§ **TO DO**
Set down, please, exactly the lines below that run from the line with "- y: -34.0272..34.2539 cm" to the line with "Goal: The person", both lines included.

*** PROVIDED MATERIAL

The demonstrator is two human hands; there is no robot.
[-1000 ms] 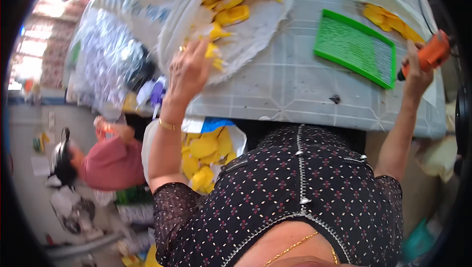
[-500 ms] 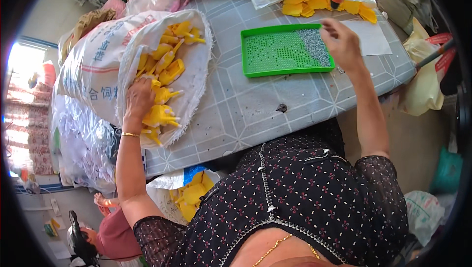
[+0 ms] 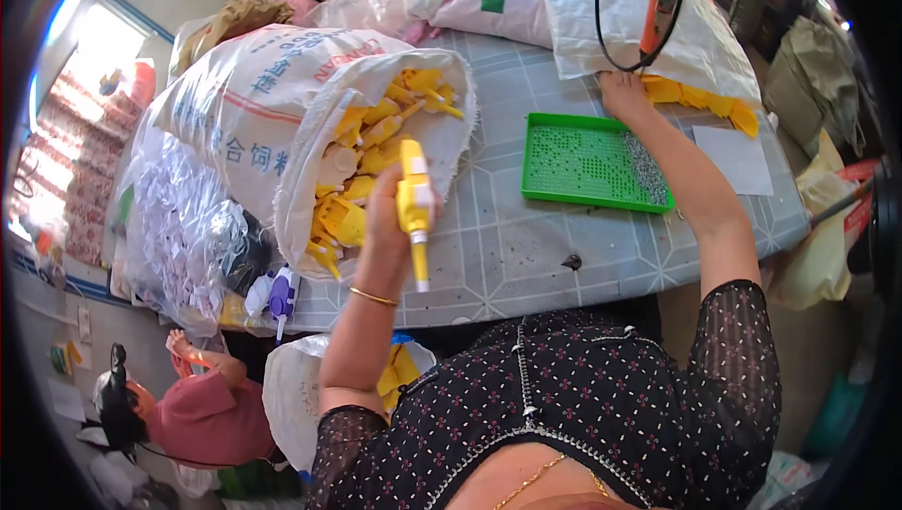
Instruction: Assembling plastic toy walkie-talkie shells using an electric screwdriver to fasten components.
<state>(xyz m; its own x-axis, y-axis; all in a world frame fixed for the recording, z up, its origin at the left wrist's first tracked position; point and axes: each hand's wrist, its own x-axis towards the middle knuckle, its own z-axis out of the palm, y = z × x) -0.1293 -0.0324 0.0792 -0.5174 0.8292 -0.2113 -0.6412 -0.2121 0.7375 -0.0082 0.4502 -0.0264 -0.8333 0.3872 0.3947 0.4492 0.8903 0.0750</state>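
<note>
My left hand [image 3: 383,219] is closed around a yellow plastic toy-like part [image 3: 413,195] with a long pale-tipped nozzle pointing toward me. It is held up in front of a white woven sack [image 3: 254,106], whose open mouth shows several similar yellow parts [image 3: 381,125]. My right hand [image 3: 625,97] reaches forward to flat yellow pieces [image 3: 700,101] lying at the edge of another white bag [image 3: 573,12]. Its fingertips are hidden, so a grip cannot be made out. Below that forearm is a green tray [image 3: 599,200] with small metal screws [image 3: 646,172] along its right side.
An orange electric screwdriver [image 3: 661,7] with a looped black cord hangs above my right hand. White paper [image 3: 738,161] lies right of the tray. A small dark object [image 3: 571,262] and a purple-and-white part [image 3: 281,294] are on the table. Other people [image 3: 211,416] sit nearby.
My left hand has come out of the sack, lifting a yellow part. My right hand has moved from above the tray to the flat yellow pieces. The view has shifted.
</note>
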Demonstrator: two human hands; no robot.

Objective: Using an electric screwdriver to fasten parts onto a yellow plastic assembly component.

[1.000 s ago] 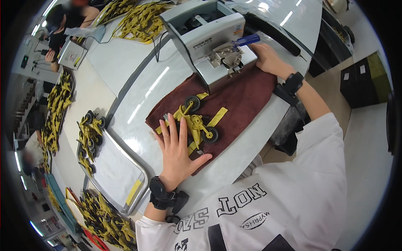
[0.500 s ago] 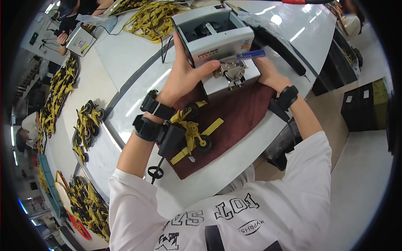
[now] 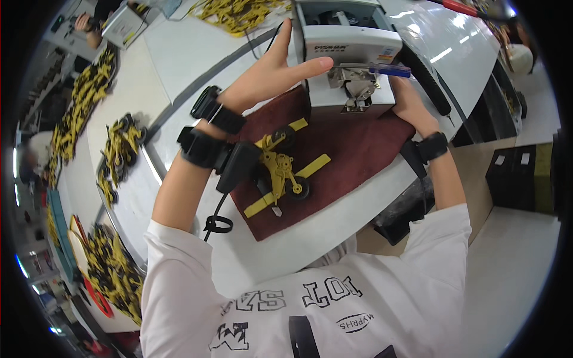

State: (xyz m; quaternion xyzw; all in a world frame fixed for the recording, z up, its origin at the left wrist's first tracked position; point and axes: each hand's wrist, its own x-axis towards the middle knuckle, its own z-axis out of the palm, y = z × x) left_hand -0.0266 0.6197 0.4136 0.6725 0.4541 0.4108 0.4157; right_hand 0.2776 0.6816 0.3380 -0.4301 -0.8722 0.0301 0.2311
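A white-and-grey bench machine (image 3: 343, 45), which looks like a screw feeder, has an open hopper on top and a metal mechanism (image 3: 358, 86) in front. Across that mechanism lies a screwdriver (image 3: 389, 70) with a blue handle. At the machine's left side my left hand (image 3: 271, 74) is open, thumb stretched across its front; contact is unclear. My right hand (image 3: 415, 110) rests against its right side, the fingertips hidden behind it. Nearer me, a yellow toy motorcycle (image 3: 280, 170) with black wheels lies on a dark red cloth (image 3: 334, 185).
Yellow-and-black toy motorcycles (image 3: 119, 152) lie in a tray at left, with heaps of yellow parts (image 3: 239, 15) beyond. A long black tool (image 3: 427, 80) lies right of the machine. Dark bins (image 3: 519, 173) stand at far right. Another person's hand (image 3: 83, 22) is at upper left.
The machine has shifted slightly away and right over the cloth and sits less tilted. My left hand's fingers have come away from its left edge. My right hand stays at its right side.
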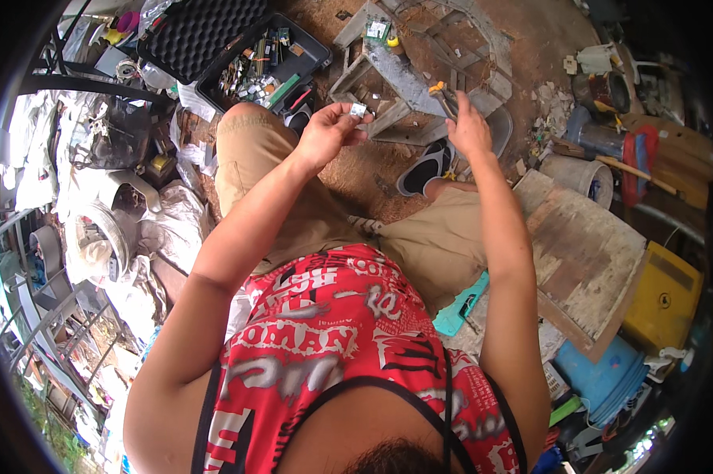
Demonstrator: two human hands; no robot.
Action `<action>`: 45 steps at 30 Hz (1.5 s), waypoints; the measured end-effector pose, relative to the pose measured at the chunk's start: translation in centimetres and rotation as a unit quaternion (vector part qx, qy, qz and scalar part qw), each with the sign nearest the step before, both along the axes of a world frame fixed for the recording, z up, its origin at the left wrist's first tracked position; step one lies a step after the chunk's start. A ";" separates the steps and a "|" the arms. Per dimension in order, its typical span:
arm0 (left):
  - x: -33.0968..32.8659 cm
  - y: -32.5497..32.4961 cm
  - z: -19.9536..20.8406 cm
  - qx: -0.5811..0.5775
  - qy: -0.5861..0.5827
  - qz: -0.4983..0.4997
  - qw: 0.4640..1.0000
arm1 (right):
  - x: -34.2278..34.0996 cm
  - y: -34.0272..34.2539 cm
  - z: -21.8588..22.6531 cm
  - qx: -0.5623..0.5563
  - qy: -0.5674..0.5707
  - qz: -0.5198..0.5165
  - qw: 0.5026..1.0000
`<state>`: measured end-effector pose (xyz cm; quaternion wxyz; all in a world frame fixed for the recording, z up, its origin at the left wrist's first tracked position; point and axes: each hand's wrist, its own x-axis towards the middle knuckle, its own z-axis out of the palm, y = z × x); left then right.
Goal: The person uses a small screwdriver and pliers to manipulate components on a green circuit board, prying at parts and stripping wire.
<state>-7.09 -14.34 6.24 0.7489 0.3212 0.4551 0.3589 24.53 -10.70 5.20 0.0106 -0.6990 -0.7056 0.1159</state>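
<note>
My left hand (330, 136) is raised over my left knee, its thumb and fingers pinching a small whitish-silver piece (358, 110) whose exact kind I cannot make out. To the right, my right hand (470, 128) is closed around a pair of pliers (445, 99) with dark metal and orange-yellow parts. Between and beyond the hands lies a grey, worn metal frame (408, 77) with a flat bar across it. On that bar are a green circuit board (377, 31) and a tool with a yellow-and-dark handle (395, 45). The pliers are close to the bar's near end.
An open black case (318, 52) with a foam-lined lid holds many small boards and parts at far left. White sacks and metal scrap crowd the left side. On the right are a wooden board (582, 253), a yellow container (663, 299), a blue bucket (603, 375) and a hammer-like wooden handle (637, 174).
</note>
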 end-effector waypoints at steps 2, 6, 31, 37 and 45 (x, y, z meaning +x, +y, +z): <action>0.2 0.3 0.8 -0.013 -0.021 0.006 1.000 | 0.2 -0.5 0.2 -0.056 0.170 -0.085 0.980; -0.4 -0.1 1.3 0.012 -0.064 -0.050 0.997 | -3.2 -5.8 4.2 -0.066 0.639 -0.204 0.738; 1.4 -4.4 7.8 0.082 -0.043 -0.024 0.995 | -7.2 -13.6 13.3 0.210 -0.022 0.155 0.965; 1.3 -4.6 8.5 0.114 -0.032 -0.061 0.991 | -7.2 -13.7 13.5 0.203 0.009 0.147 0.968; 2.6 -5.2 9.9 0.100 0.017 -0.003 0.995 | -6.8 -13.8 12.7 0.210 0.057 0.111 0.970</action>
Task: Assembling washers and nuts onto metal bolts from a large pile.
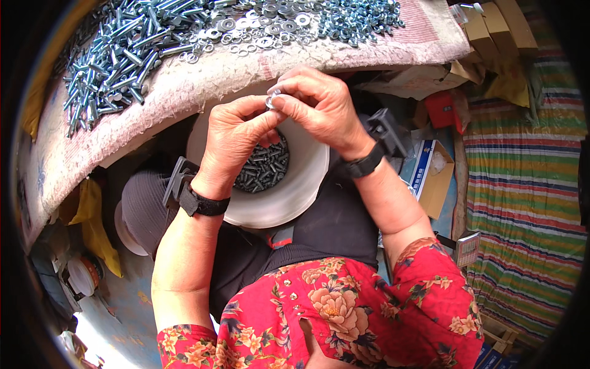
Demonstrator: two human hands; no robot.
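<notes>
My left hand [236, 129] and my right hand [316, 101] meet fingertip to fingertip above a white bucket [301, 190]. Pinched between them is a small shiny ring-shaped metal piece, a washer [270, 101] by its look; the fingers cover part of it, and I cannot tell whether a bolt sits in it. Both hands are closed. Below, inside the bucket, lie many dark grey bolts [264, 169], partly hidden by my left hand. Across the cloth-covered table [393, 52] ahead spread loose long bolts [126, 61], flat washers [246, 31] and small nuts [356, 21].
The bucket stands between my legs, under the table's near edge. At the right are an open blue-and-white carton [433, 175], a red packet [440, 109] and a striped sheet [522, 203]. A yellow cloth [98, 227] hangs at the left. Cardboard boxes [498, 31] stand at the far right.
</notes>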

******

§ **SOLUTION**
  - y: -34.0272..34.2539 cm
  - z: -21.8588..22.6531 cm
  - qx: -0.5623..0.5563
  - qy: -0.5674..0.5707
  - qz: -0.5198..0.5165
  - qw: 0.5026..1.0000
`<state>`: measured end-effector pose (xyz cm; quaternion wxyz; all in a world frame fixed for the recording, z up, its origin at the left wrist's first tracked position; point and axes: each hand's wrist, its own x-axis towards the middle knuckle, its own z-axis out of the palm, y = z × x); left then right.
Goal: The person uses a small screwdriver and pliers to manipulate components on a green circuit board, prying at parts and stripping wire.

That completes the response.